# Pseudo Tapered 1745



## TLG_Catapults (May 5, 2014)

I've just got 50$ on my credit card , so I bought 1000 3/8 steel off eBay for 35 bucks free shipping. Had 15 bucks left so bout 15 feet of 1745. I have a 36 inch draw , what set up or taper for 1745 is best for 3/8 steel.


----------



## Henry the Hermit (Jun 2, 2010)

3/8 steel is too light to work well with 1745, and of course, what works best depends on what you plan to use it for. There is tons of information on 1745/1842.2040 tubes in the "Slingshot Bands and Tubes" Forum. I will move this Topic there.

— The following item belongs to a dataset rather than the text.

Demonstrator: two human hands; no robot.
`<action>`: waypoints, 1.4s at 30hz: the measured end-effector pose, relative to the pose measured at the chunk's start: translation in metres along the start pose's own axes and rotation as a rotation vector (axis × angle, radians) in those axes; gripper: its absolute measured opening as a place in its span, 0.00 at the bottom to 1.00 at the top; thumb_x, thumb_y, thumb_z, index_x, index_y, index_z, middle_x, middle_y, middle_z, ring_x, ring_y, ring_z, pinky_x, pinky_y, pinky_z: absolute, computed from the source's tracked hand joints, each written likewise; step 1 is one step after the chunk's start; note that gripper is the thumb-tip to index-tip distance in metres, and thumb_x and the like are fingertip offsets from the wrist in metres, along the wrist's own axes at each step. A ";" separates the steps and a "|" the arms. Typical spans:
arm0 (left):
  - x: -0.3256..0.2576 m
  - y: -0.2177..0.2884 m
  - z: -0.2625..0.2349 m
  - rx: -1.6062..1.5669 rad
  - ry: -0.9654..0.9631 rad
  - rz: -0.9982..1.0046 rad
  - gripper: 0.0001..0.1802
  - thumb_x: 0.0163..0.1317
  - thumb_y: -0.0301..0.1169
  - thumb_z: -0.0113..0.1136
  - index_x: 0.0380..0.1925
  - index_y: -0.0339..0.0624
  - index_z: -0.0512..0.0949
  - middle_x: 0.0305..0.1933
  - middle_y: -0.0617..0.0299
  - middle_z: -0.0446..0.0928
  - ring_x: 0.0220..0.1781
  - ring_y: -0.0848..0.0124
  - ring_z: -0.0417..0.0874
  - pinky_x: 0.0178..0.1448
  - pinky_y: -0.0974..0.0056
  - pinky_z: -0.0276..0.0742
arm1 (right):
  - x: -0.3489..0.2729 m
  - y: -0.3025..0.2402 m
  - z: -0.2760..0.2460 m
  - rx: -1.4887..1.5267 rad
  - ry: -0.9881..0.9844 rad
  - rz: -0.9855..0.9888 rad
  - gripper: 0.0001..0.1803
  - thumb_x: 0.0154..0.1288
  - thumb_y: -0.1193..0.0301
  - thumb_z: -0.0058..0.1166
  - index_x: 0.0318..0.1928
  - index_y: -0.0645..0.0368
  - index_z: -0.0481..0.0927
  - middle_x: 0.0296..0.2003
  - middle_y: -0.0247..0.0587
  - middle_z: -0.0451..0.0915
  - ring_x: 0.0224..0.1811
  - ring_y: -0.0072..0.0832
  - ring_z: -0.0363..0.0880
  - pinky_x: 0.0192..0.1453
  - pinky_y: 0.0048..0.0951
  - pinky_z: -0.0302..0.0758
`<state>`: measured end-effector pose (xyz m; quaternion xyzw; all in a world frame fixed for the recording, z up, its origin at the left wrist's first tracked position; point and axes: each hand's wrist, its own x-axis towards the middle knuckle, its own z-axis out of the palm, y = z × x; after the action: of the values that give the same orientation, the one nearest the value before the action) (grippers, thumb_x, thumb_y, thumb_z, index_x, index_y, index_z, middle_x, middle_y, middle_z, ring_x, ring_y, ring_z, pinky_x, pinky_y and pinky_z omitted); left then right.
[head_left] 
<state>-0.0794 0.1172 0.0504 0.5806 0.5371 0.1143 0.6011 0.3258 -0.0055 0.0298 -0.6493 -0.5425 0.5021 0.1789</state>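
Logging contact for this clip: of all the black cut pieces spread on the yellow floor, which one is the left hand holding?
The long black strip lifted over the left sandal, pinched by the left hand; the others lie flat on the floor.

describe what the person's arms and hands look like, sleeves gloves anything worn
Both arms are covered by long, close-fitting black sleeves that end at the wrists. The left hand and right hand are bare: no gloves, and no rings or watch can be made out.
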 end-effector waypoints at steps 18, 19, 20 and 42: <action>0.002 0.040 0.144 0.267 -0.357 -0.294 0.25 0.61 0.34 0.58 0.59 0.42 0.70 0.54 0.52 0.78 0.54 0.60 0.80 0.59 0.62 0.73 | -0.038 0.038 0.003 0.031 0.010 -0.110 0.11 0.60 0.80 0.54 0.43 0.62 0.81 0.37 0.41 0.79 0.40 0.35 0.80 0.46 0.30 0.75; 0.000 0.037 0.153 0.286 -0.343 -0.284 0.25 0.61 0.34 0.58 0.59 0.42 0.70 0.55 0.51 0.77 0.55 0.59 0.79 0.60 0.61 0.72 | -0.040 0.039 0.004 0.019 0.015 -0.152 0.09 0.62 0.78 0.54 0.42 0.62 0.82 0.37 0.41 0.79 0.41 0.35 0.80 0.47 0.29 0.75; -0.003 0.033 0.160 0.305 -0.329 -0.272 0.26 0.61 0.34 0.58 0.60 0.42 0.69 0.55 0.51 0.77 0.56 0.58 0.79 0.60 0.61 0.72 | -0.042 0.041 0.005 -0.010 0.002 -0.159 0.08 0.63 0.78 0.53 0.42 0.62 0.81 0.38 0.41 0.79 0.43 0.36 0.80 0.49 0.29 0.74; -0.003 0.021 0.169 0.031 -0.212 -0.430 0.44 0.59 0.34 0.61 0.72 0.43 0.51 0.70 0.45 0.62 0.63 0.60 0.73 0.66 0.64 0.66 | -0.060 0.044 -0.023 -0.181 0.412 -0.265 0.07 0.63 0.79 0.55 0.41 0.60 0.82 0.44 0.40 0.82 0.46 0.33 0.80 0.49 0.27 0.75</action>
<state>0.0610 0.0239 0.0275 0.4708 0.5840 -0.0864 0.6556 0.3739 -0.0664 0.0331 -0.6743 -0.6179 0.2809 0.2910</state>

http://slingshotforum.com/forum/93-slingshot-bands-and-tubes/


----------



## Northerner (Nov 9, 2010)

My draw length is 32" and I often use 6.5" to 7" singles for 3/8" steel. It might not be ideal but it works okay. The fork loops usually run from slightly under 1" to a bit over 2", depending on what I want for velocity. Full tube loops are wasted energy and only gave me 8-10fps more with a lot more draw weight. . My tests from last year gave 207fps with 6 1/2" full loop 1745s.

Here is what I am currently shooting for 1745s with 3/8" steel and 32" draw:

6 1/2" length from fork to pouch, flattened loops measure 7/8" on the inside, pouch 7/8" x 2 3/4" --- velocity 183 fps

6 1/2" length from fork to pouch, flattened loops measure 2 3/8" on inside, pouch 7/8" x 2 3/4" --- velocity 198 fps

For a 36" draw length you might want to start with 7.75" singles and shorten them to 7.5", 7.25" or maybe 7.0" if you need more velocity. It's easy to start long and shorten if desired. Try loops of around 1 3/4" to 2 1/2".

Here is a pic of my Palm Thunder with the above mentioned sets of 1745s. I use short cuffs to fasten the loops (with ties on top). This allows for changes if I want to shorten the tubes.


----------



## TLG_Catapults (May 5, 2014)

This is what inspired me to do so


----------



## Northerner (Nov 9, 2010)

Inspiration is good... here is some more...lol. A short video from 2 days ago. The shooting was done on an old logging road that runs off a single lane paved highway (rural area - out of city limits). You can hear the trucks in the background. I could have drove further up the dirt road but the bugs are crazy right now so I stayed in the open area at the road entrance.


----------



## Beanflip (Sep 11, 2010)

Northerner said:


> Inspiration is good... here is some more...lol. A short video from 2 days ago. The shooting was done on an old logging road that runs off a single lane paved highway (rural area - out of city limits). You can hear the trucks in the background. I could have drove further up the dirt road but the bugs are crazy right now so I stayed in the open area at the road entrance.


Thanks for sharing! I always love to see other members shooting. Good shooting too!


----------



## TLG_Catapults (May 5, 2014)

Repost - This what inspired me to do so


----------



## Charles (Aug 26, 2010)

Nice shooting, Northerner! Good to see you out shooting. And good to see that somebody still knows which is the front of the cap!! :rofl:

Cheers ..... Charles


----------